### EXERCISE DIRECTIONS
Only one stretch of the data below is wanted: the lines starting at the one with "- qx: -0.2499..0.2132" and ending at the one with "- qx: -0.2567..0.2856", both included, given again exactly.

[PROVIDED RECORDS Boundary: Start]

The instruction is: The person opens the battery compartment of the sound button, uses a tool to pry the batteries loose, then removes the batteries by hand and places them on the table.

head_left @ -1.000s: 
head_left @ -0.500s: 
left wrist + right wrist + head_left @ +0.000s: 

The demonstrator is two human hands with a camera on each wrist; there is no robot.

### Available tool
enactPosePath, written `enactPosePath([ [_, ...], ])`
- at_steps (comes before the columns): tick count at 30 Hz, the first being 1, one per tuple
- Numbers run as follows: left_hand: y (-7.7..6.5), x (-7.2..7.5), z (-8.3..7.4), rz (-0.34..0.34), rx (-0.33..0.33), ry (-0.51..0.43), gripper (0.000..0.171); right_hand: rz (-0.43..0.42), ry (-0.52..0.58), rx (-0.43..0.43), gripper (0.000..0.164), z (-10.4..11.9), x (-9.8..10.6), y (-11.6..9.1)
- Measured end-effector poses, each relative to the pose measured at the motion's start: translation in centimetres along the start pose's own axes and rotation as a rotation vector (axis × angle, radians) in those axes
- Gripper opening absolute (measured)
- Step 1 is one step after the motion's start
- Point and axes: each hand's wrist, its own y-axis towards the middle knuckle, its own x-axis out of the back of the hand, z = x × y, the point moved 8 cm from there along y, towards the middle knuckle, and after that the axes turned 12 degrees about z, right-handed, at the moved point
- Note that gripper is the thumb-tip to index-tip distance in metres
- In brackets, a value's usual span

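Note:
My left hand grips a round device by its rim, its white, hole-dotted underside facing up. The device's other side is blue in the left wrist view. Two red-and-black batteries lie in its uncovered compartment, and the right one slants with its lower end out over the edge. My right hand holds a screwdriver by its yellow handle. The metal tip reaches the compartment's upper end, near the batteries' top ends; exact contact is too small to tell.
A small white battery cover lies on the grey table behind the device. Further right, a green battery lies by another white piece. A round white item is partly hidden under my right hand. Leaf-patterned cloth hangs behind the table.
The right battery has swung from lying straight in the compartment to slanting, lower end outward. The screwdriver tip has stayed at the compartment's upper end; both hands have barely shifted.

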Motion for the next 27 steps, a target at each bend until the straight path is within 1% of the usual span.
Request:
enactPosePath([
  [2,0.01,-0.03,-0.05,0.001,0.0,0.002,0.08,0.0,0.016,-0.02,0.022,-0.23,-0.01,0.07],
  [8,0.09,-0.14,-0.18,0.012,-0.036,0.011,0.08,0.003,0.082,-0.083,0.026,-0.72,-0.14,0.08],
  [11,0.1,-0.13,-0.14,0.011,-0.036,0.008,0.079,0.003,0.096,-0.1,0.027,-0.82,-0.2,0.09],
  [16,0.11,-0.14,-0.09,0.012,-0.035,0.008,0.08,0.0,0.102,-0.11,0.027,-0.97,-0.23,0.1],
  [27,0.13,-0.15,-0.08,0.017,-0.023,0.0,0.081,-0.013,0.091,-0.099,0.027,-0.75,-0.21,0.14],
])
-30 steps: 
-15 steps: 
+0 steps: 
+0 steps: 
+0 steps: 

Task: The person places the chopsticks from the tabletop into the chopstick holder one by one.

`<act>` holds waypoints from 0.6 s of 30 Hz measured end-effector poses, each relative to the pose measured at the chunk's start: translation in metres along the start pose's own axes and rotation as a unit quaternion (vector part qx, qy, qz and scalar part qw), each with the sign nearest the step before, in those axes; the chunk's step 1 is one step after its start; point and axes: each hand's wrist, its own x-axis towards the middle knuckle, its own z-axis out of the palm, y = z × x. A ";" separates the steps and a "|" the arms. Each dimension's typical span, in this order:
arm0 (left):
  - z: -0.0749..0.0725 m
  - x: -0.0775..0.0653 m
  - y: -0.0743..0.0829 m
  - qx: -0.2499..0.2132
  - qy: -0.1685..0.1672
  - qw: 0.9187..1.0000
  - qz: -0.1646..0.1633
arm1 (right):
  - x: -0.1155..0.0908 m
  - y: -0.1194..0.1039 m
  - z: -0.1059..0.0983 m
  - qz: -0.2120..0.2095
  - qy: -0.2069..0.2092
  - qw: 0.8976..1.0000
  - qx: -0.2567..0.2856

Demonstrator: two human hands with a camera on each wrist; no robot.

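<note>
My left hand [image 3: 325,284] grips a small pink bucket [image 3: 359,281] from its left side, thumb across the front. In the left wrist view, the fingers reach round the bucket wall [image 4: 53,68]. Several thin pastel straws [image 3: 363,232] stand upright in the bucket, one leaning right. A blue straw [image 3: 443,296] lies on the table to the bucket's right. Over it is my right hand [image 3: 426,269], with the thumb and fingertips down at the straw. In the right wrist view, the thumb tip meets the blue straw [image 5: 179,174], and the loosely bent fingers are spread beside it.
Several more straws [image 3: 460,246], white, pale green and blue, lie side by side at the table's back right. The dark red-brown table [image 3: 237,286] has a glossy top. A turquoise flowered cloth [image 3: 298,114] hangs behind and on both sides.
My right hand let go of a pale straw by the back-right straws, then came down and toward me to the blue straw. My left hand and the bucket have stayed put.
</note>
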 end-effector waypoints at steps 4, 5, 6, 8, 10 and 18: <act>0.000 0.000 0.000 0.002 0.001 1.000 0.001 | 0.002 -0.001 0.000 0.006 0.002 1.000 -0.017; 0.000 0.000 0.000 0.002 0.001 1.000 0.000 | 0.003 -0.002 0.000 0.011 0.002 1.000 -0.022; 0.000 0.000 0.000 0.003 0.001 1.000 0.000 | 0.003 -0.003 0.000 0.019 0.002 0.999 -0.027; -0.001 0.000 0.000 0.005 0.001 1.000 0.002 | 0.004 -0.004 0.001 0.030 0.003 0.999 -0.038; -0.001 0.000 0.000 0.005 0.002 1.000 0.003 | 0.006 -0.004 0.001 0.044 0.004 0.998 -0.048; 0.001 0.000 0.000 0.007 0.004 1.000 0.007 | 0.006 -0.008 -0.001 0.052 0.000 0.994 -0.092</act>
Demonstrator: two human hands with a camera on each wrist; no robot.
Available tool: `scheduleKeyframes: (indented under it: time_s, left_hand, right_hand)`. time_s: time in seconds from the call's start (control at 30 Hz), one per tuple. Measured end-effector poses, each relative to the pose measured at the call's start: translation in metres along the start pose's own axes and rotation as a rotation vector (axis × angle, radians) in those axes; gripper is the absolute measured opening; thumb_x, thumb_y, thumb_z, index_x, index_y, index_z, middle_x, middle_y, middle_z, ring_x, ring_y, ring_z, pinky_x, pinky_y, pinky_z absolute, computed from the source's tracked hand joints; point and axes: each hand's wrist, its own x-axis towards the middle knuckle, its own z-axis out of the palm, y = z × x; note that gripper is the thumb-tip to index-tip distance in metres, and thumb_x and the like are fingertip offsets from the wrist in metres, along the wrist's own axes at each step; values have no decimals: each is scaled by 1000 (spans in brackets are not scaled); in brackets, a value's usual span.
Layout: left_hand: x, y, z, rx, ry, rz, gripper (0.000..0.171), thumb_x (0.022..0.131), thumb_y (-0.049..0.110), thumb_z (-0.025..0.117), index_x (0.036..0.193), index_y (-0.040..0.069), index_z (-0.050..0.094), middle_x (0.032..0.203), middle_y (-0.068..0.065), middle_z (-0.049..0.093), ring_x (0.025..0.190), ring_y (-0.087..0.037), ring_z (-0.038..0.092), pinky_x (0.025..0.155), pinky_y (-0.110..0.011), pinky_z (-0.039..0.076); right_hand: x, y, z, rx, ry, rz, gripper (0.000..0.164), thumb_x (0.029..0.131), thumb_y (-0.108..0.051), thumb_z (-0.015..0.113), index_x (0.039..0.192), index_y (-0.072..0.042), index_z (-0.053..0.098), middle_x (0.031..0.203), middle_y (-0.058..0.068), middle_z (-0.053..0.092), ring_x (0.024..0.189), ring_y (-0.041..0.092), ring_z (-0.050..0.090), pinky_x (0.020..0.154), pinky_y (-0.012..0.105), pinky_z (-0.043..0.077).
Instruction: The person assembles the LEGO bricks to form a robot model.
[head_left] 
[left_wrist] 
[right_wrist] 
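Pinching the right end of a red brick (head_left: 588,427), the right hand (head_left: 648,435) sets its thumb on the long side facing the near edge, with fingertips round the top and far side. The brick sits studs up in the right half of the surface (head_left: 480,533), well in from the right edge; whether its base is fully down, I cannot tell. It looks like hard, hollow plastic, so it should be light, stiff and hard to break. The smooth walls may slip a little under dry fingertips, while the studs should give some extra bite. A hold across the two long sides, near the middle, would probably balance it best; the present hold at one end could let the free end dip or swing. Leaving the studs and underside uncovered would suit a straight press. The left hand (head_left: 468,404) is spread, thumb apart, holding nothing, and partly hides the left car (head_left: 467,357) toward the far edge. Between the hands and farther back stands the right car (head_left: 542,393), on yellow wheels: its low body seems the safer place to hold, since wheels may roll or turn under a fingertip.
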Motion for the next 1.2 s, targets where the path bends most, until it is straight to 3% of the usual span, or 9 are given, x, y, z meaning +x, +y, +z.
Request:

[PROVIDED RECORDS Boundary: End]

### PROBLEM SOLUTION
  - qx: -0.2499..0.2132
  - qy: -0.1685..0.1672
  - qw: 0.9187..1.0000
  - qz: -0.1646..0.1633
arm1 (right):
  - x: -0.1155..0.0908 m
  - y: -0.1194..0.1039 m
  - z: -0.1059..0.0983 m
  - qz: -0.2120..0.2095
  - qy: -0.2069..0.2092
  - qw: 0.8976..1.0000
  - qx: -0.2567..0.2856

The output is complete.